- [Requirement]:
Would you give the listing again exactly, without its images?

- [Supplied data]:
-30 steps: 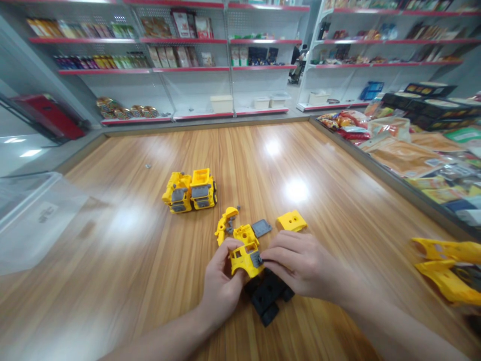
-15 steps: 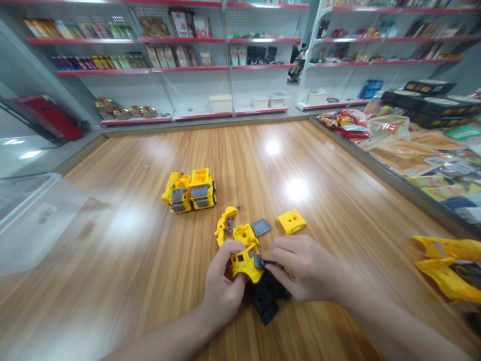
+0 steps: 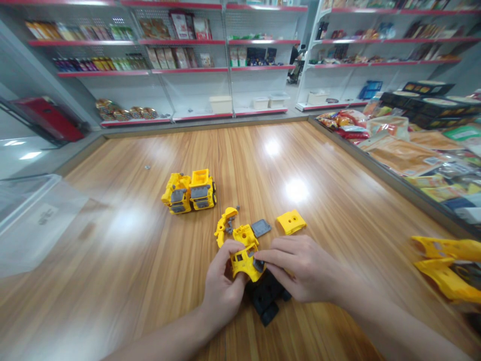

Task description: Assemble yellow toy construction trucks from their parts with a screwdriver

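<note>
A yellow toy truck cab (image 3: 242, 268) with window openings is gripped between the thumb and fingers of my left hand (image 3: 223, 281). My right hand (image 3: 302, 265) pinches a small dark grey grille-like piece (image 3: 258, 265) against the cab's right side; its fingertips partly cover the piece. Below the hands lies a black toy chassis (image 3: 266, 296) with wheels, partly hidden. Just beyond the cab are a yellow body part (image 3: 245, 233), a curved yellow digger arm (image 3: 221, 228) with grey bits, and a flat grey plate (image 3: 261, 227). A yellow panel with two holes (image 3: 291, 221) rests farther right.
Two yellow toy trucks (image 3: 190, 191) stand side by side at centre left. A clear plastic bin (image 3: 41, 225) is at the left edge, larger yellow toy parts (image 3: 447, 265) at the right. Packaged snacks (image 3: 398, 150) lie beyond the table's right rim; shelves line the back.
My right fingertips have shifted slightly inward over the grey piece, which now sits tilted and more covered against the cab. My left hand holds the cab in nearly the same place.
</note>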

- [Answer to this exercise]:
-30 steps: 
-15 steps: 
+0 steps: 

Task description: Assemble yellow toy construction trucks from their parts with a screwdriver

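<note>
A yellow toy truck cab (image 3: 242, 268) with window openings is gripped between the thumb and fingers of my left hand (image 3: 223, 281). My right hand (image 3: 302, 265) pinches a small dark grey grille-like piece (image 3: 258, 265) against the cab's right side; its fingertips partly cover the piece. Below the hands lies a black toy chassis (image 3: 266, 296) with wheels, partly hidden. Just beyond the cab are a yellow body part (image 3: 245, 233), a curved yellow digger arm (image 3: 221, 228) with grey bits, and a flat grey plate (image 3: 261, 227). A yellow panel with two holes (image 3: 291, 221) rests farther right.
Two yellow toy trucks (image 3: 190, 191) stand side by side at centre left. A clear plastic bin (image 3: 41, 225) is at the left edge, larger yellow toy parts (image 3: 447, 265) at the right. Packaged snacks (image 3: 398, 150) lie beyond the table's right rim; shelves line the back.
My right fingertips have shifted slightly inward over the grey piece, which now sits tilted and more covered against the cab. My left hand holds the cab in nearly the same place.
</note>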

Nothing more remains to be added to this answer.